**Task statement**: Show the lines below where "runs" occurs.

Saved data entries
○ ○ ○

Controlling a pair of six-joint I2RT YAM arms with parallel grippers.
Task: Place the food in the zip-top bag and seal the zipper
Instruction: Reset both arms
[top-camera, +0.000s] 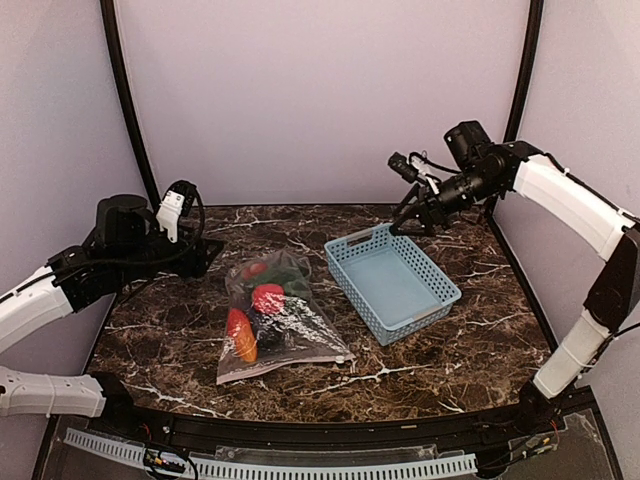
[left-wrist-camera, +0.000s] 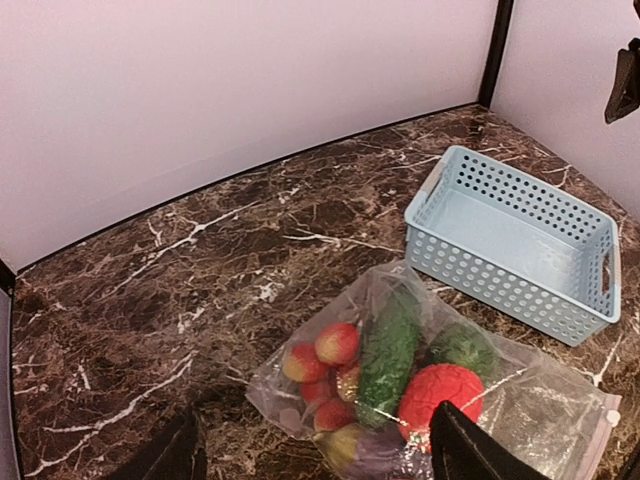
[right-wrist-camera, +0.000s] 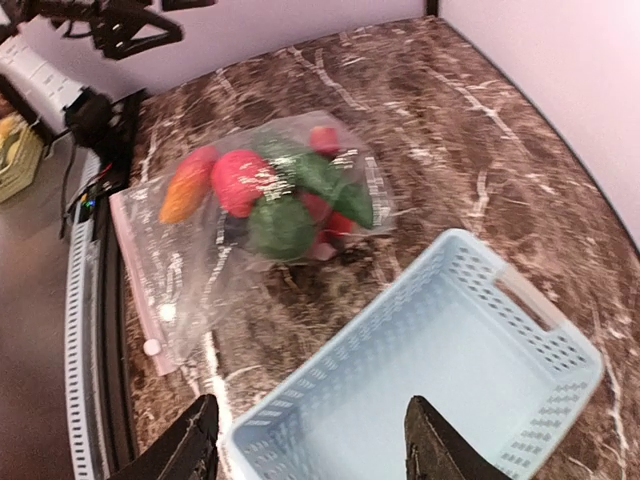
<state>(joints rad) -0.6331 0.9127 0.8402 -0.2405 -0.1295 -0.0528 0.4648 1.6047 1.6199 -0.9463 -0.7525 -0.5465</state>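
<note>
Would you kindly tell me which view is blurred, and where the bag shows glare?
Right wrist: soft throughout, with the bag and basket slightly smeared. Left wrist: sharp, with only faint highlights on the bag's plastic. Top external: crisp and evenly lit, with a pale sheen across the near half of the bag.

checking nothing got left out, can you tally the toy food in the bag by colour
red: 1, the red strawberry
red-yellow: 1, the ball cluster, counted as one piece
green: 2, the long green piece and the round green piece
orange: 1, the orange piece
purple: 1, the purple piece
total: 6, all inside the zip-top bag
</note>
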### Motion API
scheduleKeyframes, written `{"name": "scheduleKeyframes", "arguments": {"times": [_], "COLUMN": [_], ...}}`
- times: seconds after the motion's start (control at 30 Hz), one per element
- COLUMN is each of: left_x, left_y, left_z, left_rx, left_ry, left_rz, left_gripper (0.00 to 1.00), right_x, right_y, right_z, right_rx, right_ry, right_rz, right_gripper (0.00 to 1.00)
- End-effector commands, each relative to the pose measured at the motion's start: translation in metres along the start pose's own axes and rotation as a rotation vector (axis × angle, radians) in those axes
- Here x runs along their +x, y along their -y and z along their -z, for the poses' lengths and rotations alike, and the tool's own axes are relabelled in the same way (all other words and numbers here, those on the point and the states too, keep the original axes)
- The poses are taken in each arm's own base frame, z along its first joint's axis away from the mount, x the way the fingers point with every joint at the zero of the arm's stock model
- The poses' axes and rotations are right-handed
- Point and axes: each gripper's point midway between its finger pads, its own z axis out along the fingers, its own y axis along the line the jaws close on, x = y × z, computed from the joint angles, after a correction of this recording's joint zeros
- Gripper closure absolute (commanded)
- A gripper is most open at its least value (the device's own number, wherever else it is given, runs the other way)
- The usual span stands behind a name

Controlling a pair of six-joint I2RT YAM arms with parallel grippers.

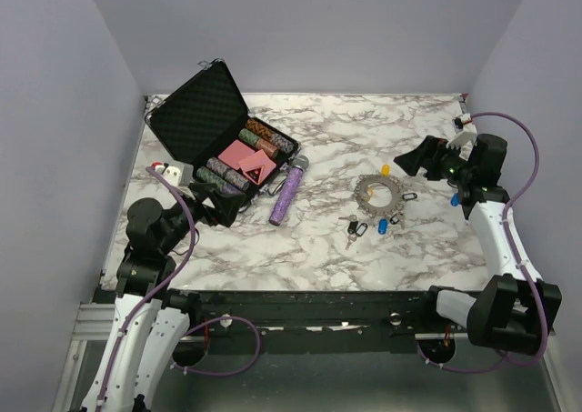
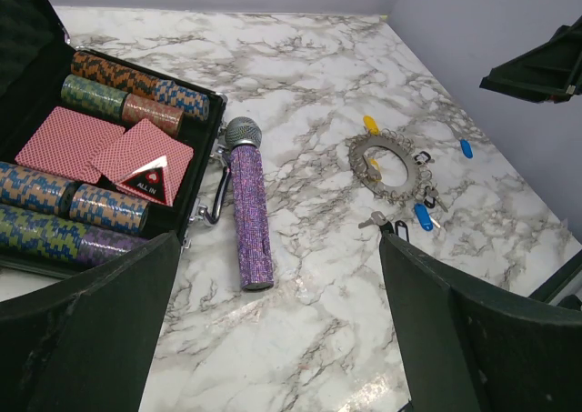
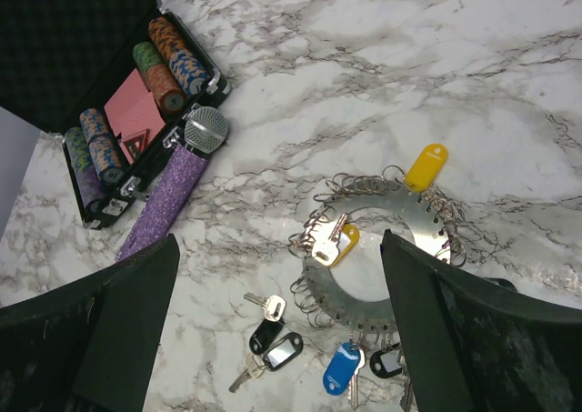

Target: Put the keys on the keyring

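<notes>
Top external view: both grippers spread wide and empty above the marble table (image 1: 318,253).
Left gripper (image 1: 227,203) hovers beside the open poker case (image 1: 195,112); right gripper (image 1: 416,157) hangs at the far right. The keyring (image 1: 366,192) lies flat right of the purple microphone (image 1: 286,194), with loose keys (image 1: 353,228) just nearer the arms.

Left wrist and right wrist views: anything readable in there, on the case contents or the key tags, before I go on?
"ALL IN": on the black-and-red triangular marker lying on the red playing cards in the open case.
Poker chips: patterns only, no legible text.
Yellow tag, blue tag, black tag: no writing legible.
</notes>
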Motion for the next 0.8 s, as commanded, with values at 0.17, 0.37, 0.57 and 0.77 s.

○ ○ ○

**Output for this exercise**:
- Here x runs along their +x, y along their -y and z along their -z, for the poses' lengths and rotations alike, and the tool's own axes are relabelled in the same way (all other words and numbers here, those on the point and the states too, keep the original axes)
- A gripper is most open at its least value (the device's own number, wherever else it is given, runs the other way)

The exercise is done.